In order to generate C that meets the requirements imposed by the HLS tools, llgo
was modified as is described below.
Go’s channel type had to be replaced with a pointer to a FIFO
struct, defined in the external LegUp HLS libraries. This was the single most substantial modification to the Go code. Usually Go passes all object references around as uint8*
and treats them as “unsafe pointers”. This is presumably because Go’s type checking and up-front analysis obviate the need for stricter type safety in the IR. As a result, the only types distinguishable in the IR are signed/unsigned integers of various widths. In order to generate C code that maintains a specific type’s identity (i.e. calling “FIFO
” a “FIFO
” explicitly), the type structure had to be fundamentally changed.
In order to specify argument types for runtime calls to library functions (see below), a new “named” type was created in the Go frontend. Named types implement builtin types like error
and are typically backed by other structures - in our case FIFO
maps to an empty struct. In llgo
, the frontend types FIFO
(new) and chan
(existing) were then mapped to new primitive backendType
s: an empty struct and a pointer to that struct respectively. This allowed us to refer to the FIFO
type explicitly in LLVM IR. The C backend is then able to treat this type differently to preserve its name, allowing the HLS tools to work.
Note that LLVM allows you define structs as opaque, meaning external. This doesn’t seem to be supported by the llgo framework so we left it to the C backend to massage the declarations into good looking C (by removing the definitions and leaving the declarations).

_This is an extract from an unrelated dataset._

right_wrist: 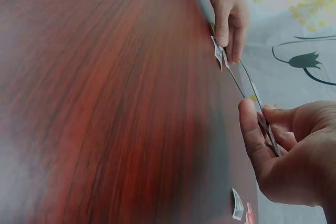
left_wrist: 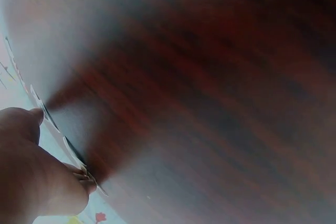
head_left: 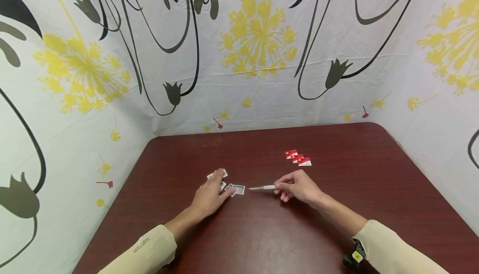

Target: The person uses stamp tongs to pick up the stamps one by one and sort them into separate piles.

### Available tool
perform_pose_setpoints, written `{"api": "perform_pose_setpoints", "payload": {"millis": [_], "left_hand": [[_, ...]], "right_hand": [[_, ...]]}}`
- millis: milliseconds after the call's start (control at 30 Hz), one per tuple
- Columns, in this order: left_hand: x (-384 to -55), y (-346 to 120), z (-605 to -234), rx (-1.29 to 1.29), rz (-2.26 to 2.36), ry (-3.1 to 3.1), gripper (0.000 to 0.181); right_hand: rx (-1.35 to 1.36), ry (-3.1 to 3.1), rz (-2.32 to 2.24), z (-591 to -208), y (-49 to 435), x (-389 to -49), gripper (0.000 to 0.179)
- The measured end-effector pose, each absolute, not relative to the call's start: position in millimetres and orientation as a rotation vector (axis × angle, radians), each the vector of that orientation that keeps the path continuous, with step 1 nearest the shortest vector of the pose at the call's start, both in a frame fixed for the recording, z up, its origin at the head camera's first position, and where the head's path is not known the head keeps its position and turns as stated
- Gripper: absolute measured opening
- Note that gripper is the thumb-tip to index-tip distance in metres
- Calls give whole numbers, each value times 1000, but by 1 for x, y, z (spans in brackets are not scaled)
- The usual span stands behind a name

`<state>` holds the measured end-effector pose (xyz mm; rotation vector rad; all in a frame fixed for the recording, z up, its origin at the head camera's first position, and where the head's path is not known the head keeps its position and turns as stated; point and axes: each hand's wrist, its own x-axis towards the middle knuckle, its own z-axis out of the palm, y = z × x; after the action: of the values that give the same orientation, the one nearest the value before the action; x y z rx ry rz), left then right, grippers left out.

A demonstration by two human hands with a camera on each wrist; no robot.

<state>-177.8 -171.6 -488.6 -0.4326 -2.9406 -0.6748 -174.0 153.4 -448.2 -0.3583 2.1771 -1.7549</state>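
My right hand [head_left: 299, 186] pinches a pair of slim metal tweezers [head_left: 268, 187], their tips pointing left. In the right wrist view the two prongs [right_wrist: 237, 83] stand apart with nothing seen between them. My left hand [head_left: 207, 199] lies palm down with fingers extended over several small white-bordered picture pieces, like stamps or tiny cards [head_left: 238, 189]. Its thumb touches the pieces nearest the tweezers; the fingers partly cover others [head_left: 225, 173] farther back. The tweezer tips are just right of the nearest piece, apart from it.
Three small red-and-white cards [head_left: 304, 162] lie overlapping in a slanted row behind my right hand. The dark reddish wooden table [head_left: 269, 232] runs back to a patterned cloth wall [head_left: 232, 112]. A black device [head_left: 353, 259] is strapped at my right sleeve.
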Motion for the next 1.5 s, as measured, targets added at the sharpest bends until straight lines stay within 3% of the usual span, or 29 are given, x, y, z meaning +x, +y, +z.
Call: {"api": "perform_pose_setpoints", "payload": {"millis": [1500], "left_hand": [[-177,-173,-487,-437,-685,-2940,83]], "right_hand": [[-365,2415,-1682,-463,123,-187,12]]}}
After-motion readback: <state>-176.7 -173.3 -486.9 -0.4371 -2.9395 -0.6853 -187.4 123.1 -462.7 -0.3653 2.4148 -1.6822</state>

Replacing the fundamental representation of a chan
also meant changing the metadata structures which actually encode them in mainline Go. When you create a variable of any type, the associated initialiser, garbage collection routines, hash functions, and so on, are all stored in these metadata structures. Channels are actually represented along with most other types as a generic commonType
. This single type enables several neat optimisations, such as for example using slices (arrays) of single types as arguments in all function signatures. Painfully, creating a separate type with these properties removed (the FIFO
has no garbage collection routine, hash function, etc) meant enabling heterogeneous metadata types for functions signatures, arrays, slices, maps and structs themselves. The bookkeeping involved is significantly more complex, too, since type descriptors for each type can only be created once and must be identically mapped for all equivalent types in the future. Fixing this went most of the way to preserving existing Go functionality (see Future Work).

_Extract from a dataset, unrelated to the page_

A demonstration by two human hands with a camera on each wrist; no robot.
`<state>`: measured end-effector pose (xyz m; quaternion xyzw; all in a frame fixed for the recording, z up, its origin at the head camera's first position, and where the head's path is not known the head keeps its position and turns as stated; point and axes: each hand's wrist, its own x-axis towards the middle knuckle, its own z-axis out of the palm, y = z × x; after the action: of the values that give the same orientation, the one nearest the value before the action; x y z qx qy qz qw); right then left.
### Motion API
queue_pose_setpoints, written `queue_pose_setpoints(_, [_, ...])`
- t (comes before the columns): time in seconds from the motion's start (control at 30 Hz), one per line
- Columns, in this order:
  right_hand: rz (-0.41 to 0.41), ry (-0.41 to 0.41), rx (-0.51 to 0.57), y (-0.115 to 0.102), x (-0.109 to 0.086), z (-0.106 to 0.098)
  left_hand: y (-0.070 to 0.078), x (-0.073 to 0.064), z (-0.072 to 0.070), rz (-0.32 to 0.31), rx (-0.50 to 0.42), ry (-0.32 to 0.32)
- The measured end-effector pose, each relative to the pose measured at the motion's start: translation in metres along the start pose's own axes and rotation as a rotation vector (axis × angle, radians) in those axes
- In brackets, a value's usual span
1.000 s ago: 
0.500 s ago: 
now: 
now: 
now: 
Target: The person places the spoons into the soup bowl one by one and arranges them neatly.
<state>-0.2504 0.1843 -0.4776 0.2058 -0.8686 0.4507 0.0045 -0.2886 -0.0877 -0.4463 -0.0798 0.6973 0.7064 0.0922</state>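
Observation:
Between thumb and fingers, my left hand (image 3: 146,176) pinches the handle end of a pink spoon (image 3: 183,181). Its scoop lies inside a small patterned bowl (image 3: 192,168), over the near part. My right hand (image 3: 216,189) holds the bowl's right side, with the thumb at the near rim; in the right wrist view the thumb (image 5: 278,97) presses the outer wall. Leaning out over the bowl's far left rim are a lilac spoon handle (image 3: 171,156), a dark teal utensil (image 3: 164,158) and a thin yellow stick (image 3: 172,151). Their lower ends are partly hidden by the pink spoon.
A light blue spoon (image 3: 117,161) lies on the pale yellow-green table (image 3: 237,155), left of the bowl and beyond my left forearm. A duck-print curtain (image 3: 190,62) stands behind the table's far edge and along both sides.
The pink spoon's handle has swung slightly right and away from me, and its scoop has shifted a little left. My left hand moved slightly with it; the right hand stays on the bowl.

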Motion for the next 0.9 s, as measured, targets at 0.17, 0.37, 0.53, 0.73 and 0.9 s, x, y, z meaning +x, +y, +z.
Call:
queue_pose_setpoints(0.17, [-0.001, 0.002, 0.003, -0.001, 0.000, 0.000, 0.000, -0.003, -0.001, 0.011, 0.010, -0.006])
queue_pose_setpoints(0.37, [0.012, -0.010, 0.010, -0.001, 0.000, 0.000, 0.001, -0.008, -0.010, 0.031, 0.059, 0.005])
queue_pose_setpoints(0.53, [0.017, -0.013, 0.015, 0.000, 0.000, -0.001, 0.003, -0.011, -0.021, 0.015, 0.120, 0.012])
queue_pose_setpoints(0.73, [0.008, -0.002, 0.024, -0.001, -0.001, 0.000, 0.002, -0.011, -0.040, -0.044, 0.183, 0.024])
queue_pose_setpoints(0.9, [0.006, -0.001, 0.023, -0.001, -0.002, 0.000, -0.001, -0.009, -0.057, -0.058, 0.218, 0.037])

Calls to create, read from and write to Go channels were replaced with equivalent operations on a FIFO type from libraries provided by the HLS tools (see Overview). For LegUp, this meant inserting fifo_malloc
, fifo_read
and fifo_write
respectively. Go generates a default first argument for all functions to pass closure information which also had to be selectively removed for our runtime calls.
Invocations of the Go Garbage Collector were elided. Garbage collection for variables in hardware, as well as those shared between hardware and software, is an interesting problem - but it is beyond the scope of this work (see Future Work). Calls to allocate new memory on the heap were replaced with allocations (LLVM alloca
) in the current frame’s stack. Processes synthesised to hardware do not need to “delete” their memory, since these are permanently synthesised in hardware per design (for now). In future, garbage collection should be left in for software processes left in the program (see Future Work).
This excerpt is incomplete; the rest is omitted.